2. Il y a celle[48] où l’on voit une très jeune fille de dos, légèrement en angle, debout dans les bras d’une femme (qui semble être une adulte) qui elle, est assise dans un fauteuil et dénudée du haut. La jeune fille porte des souliers et des bas aux genoux; elle est vêtue, mais ses vêtements du bas ont été entièrement retirés ou soulevés, de sorte que l’accent est mis sur ses fesses dénudées[49].
3. Il y a une image où l’on voit une très jeune fille couchée sur le dos, dévêtue du bas, les jambes écartées, exhibant ses organes sexuels, posant un regard vaporeux sur la personne (qui semble être une adulte - l’avocat de la défense suggère qu’il pourrait s’agir de la mère) qui est tout juste à ses côtés, couchée nue sur le ventre, ses vêtements du bas descendus à mi-cuisses[50].
[43] Objectivement, il est certainement raisonnable de conclure que le seul intérêt d’avoir ce matériel vise à stimuler sexuellement la personne qui s’y intéresse. Le Tribunal n’y voit rien d’autre.
[44] Le nombre d’images où l’on voit des organes sexuels, soit les seins soit la région pubienne ou la vulve, est considérable; en fait, il s’agit de la majorité d’entre elles[51].
[45] Les images sont claires et non équivoques.
[46] Elles ne présentent pas toutes de gros plans sur les organes sexuels, mais l’absence de focalisation sur un organe en particulier n’est pas déterminante dans les circonstances[52].
[47] De l’avis du Tribunal, le but de montrer des organes sexuels est évident[53]. Le degré de nudité, la présence de contact sexuel sur certaines photos[54], les poses sexuelles, la présence d’inscriptions sur certaines galeries de photos[55], qui témoignent d’indices de sexualité, sont tous des facteurs qui permettent au Tribunal de conclure au but sexuel[56].
[48] Aussi, bien que ce ne soit pas un facteur déterminant, le Tribunal ne peut ignorer le fait que les CD/DVD, dont la qualification du contenu est au cœur du litige, étaient rangés dans un bac dans la salle de lavage au sous-sol chez l’accusé, contrairement aux images concernant Y et X qui se trouvaient dans le bureau.
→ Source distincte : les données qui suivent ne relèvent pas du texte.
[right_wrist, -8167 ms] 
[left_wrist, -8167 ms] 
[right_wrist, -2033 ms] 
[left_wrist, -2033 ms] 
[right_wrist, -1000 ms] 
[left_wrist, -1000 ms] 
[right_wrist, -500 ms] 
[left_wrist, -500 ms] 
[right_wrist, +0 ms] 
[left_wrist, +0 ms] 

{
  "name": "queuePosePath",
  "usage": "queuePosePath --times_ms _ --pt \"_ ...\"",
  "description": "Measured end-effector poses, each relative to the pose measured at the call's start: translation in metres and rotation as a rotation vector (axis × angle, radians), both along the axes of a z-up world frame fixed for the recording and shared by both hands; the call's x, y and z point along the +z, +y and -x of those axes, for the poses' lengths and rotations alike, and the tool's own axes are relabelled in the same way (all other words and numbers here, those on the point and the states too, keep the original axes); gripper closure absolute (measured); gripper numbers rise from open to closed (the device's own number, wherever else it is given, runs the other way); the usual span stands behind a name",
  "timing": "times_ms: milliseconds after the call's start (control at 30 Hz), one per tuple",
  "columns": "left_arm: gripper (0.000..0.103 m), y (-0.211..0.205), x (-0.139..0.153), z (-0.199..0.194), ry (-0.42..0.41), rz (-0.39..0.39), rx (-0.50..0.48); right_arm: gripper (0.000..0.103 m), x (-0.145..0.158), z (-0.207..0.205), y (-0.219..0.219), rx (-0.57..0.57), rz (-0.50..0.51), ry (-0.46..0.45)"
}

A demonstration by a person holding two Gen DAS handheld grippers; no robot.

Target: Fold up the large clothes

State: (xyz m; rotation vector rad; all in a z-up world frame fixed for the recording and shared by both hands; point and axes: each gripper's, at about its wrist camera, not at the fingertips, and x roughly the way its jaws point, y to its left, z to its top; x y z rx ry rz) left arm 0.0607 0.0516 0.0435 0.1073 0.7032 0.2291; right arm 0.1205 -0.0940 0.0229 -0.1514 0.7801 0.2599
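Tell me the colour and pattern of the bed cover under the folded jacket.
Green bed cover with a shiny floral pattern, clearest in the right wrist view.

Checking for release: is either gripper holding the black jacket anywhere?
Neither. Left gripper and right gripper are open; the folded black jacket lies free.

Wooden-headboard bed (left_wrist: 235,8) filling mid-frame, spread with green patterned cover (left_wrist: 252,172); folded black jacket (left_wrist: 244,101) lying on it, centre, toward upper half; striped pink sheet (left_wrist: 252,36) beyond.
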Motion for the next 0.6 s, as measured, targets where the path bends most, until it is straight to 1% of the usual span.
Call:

Il s’agit là d’un indice qu’ils étaient cachés.
[49] Bien que les fichiers sauvegardés sur les CD/DVD aient été copiés ou créés entre 1999 et 2001[57] et que pour l’accusé, il s’agissait « de vieux stock », cela n’atténue en rien leur caractère illégal.
[50] En somme, il ne fait aucun doute dans l’esprit du Tribunal qu’un observateur objectif et raisonnable considérerait que la « caractéristique ou fin dominante [des images] est indéniablement sexuelle »[58].
[51] Il est vrai que certaines peuvent à première vue ne représenter que de la nudité[59] et sembler avoir été prises sans but sexuel, donc qu’elles puissent ne pas être visées par la définition de « pornographie juvénile »[60]. Mais le fait qu’elles se retrouvent sur des supports CD/DVD parmi d’autres photos qui, de l’avis du Tribunal, constituent de la pornographie juvénile, donne un caractère différent de celui recherché lors de la prise[61]. Les photos doivent être considérées comme un ensemble, en tenant compte du contexte (l’entièreté des photos en soi, l’endroit où elles ont été découvertes et la reconnaissance de l’accusé qu’il aurait dû détruire ce matériel, qu’il possédait « par curiosité », dit-il[62])[63].
[52] Il est également vrai que certaines images représentent des jeunes filles dont l’âge est discutable. Par contre, ces mêmes jeunes filles apparaissent dans des galeries de photos où il y a inscription de l’âge[64].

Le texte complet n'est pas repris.